# Heirs to the Throne, Black Comedy, Released on Halloween



## devillo (Jun 18, 2010)

Yep, thought I may as well start posting samples and teasers about the 6 Issue story Im working on atm. Basically Heirst to the Throne is a power grab fantasy, where a devious heir to a family fortune discovers that he has competition on his way to the top, and theres going to be plenty of backstabbing, both figurative and literal.

The tone is that of a Black Comedy, think Dexter mixed with the surrealist characters of Twin Peaks. Then considering a ton of the action takes place in a sprawling mansion on top of a cliff looking out to a lake then add just about every mystery cliche you can think of. 

Betrayal, Snark, Manipulation, Mystery and Maids in Kinky Uniforms. 
Its all that and more! 

Anyways, just finishing up the script stage for the comic now. Im currently planning on releasing the pages once a week as a long form comic online, then releasing the printed 22 page issues via self publishing. Then roll on a nice collection with the whole sordid saga. But thats a while away, I still need to get down to the main task in hand of drawing the damned thing.

Heres a few samples of the first draft. A load of things will be changed come the Halloween release.






















And YES, This was written BEFORE The Script, lol.

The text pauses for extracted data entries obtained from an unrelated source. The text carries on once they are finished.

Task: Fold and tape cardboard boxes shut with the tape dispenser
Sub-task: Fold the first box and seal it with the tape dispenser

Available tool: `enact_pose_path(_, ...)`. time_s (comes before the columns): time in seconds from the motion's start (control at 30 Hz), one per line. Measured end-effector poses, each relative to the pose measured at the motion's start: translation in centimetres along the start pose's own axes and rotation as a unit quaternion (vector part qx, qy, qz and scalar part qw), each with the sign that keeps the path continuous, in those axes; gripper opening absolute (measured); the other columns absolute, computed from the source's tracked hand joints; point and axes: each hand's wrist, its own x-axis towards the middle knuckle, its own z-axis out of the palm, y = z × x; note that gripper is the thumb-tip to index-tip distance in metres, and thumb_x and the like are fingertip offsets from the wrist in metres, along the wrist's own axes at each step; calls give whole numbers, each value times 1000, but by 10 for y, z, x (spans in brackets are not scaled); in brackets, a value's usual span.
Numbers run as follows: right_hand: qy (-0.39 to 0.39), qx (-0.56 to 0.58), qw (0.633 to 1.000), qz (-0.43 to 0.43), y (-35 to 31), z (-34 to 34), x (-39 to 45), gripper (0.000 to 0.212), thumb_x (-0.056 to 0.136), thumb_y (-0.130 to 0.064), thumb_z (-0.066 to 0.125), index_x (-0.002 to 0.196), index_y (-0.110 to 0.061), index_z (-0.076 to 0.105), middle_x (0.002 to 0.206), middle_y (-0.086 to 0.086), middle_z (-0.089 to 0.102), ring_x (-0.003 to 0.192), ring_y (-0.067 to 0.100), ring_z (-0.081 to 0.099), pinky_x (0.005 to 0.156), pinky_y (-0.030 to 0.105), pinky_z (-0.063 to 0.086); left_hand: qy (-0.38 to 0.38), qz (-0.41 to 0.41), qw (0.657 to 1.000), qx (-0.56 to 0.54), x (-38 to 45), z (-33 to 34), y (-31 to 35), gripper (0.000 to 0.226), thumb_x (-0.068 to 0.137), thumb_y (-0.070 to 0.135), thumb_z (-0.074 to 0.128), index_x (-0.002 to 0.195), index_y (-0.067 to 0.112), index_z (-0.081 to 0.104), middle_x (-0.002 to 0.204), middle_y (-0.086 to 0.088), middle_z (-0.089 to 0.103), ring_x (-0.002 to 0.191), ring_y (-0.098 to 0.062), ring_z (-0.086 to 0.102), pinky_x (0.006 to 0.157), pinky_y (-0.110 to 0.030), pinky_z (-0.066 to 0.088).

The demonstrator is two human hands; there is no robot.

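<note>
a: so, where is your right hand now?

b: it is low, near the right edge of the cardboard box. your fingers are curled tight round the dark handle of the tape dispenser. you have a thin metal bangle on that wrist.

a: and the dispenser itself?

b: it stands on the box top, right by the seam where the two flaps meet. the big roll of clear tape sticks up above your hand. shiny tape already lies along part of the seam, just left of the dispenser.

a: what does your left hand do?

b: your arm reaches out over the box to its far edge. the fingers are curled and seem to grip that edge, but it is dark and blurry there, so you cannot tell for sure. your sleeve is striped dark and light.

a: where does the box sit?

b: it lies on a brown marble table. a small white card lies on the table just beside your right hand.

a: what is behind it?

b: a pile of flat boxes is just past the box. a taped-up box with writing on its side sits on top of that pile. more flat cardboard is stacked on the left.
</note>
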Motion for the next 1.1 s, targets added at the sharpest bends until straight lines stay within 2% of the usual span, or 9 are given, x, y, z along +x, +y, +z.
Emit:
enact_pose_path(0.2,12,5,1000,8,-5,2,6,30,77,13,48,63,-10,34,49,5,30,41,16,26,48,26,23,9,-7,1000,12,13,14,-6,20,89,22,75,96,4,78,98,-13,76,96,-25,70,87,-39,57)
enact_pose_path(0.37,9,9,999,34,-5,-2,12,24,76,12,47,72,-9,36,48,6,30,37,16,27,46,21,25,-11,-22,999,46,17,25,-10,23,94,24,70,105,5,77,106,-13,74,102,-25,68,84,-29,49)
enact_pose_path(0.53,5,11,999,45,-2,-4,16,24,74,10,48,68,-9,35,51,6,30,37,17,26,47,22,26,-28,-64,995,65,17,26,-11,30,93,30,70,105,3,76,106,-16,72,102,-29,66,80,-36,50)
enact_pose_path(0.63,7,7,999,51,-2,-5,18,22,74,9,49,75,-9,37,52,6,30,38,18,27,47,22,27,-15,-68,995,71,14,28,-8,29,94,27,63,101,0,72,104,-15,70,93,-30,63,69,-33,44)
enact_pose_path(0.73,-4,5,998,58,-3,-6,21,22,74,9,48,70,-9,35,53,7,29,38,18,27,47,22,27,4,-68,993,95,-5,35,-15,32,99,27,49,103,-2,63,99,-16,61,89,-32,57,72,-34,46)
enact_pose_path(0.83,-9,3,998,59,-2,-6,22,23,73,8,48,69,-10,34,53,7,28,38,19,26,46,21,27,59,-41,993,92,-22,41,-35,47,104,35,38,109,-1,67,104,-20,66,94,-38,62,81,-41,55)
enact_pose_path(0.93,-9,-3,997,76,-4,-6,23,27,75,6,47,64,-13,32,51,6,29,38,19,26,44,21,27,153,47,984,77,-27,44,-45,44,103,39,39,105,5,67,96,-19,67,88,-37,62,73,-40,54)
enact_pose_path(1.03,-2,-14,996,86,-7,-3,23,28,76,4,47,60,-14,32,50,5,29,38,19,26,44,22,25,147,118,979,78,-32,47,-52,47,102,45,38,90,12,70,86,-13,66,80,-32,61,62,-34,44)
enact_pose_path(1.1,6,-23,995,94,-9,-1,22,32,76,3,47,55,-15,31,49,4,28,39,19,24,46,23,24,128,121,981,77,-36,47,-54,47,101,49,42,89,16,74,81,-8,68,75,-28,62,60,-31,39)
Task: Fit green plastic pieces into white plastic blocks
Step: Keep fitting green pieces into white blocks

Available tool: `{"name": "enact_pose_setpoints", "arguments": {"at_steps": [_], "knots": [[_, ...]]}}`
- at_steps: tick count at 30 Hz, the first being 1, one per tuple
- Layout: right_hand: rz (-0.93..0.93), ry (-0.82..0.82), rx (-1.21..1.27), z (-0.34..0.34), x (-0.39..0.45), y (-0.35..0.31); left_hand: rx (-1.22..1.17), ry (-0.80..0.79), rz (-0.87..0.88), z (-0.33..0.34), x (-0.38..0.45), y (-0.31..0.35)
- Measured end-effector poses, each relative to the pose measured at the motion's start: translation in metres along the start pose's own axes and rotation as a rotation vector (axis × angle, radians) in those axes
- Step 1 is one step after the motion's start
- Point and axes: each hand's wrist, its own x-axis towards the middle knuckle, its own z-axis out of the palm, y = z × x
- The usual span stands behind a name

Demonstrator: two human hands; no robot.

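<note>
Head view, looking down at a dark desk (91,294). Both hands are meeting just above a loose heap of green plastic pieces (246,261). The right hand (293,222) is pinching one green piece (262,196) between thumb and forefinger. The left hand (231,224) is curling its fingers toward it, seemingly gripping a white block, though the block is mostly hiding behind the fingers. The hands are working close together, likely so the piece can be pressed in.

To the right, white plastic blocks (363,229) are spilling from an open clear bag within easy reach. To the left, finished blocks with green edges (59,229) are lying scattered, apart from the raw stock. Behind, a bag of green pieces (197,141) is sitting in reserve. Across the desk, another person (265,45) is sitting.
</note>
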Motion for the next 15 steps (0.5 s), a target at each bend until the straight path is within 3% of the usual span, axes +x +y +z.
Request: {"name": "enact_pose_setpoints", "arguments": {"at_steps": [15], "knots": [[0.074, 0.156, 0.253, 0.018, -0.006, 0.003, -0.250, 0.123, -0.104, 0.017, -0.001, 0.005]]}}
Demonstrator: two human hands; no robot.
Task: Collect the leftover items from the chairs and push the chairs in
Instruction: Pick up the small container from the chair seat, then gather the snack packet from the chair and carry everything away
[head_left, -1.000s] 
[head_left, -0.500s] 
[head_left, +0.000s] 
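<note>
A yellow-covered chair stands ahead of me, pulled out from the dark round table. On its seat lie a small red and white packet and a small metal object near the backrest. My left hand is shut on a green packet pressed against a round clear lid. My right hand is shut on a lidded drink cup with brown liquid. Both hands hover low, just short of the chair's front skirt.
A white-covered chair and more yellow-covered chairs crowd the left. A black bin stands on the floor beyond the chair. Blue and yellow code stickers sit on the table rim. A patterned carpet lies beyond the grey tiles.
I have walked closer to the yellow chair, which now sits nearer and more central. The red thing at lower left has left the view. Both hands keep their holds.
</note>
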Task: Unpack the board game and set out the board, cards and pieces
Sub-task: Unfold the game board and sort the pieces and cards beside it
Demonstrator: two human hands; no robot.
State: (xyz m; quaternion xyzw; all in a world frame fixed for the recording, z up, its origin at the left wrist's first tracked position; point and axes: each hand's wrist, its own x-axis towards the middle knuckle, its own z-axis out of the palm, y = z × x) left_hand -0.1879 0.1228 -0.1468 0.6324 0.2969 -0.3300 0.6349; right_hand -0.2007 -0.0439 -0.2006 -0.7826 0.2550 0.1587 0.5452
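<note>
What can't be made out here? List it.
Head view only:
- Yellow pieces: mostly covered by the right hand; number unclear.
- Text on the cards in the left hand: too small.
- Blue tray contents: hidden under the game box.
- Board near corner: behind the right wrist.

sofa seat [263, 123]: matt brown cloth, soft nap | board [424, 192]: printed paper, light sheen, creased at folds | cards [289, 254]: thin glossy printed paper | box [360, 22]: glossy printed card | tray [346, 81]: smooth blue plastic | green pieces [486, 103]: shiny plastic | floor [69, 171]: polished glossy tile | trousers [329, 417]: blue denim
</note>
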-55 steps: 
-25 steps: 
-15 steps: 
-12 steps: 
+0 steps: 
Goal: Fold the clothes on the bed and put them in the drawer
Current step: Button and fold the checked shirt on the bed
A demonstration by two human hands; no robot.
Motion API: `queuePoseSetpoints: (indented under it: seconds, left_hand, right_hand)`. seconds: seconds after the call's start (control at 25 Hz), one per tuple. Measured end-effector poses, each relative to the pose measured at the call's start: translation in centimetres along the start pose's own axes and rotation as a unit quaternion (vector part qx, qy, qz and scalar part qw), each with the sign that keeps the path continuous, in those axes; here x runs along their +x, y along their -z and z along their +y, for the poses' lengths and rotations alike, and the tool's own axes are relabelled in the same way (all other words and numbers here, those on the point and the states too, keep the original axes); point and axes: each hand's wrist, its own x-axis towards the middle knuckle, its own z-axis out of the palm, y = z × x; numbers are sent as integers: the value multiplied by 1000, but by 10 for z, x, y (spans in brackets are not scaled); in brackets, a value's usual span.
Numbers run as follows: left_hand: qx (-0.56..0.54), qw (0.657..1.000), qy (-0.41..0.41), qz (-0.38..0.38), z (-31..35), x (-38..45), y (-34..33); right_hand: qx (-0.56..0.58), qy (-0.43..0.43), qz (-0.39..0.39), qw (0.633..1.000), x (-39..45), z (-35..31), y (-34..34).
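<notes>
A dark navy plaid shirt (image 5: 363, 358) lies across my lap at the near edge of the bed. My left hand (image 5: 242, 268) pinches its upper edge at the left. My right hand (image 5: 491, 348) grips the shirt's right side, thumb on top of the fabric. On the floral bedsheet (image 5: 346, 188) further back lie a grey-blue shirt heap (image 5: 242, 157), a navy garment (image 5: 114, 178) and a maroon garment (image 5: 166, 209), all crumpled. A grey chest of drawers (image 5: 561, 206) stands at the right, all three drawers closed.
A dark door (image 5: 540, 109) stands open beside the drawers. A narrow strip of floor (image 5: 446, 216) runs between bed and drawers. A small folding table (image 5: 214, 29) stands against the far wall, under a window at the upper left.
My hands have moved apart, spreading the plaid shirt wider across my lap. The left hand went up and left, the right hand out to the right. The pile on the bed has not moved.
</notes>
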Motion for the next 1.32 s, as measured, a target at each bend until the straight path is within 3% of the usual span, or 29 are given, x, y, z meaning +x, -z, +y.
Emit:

So anyways, hope you liked, and catch you all again soon!


----------



## Ak-Nolij (Jun 18, 2010)

Hmm, this looks and seems very interesting, I like the plot. I'll definitely keep my eye on this. By the way, what program are you using for those pages? Doesn't seem anything I recognize, and is it Mac-only?


----------



## devillo (Jun 19, 2010)

Pencil and digital sketches in Photoshop, with backgrounds made using Google sketchup. Then Ported to Manga Studio for Inking. Then Adobe Illustrator for type and then back to Photoshop for compiling and pdf creation using Ye Olde Acrobat.


----------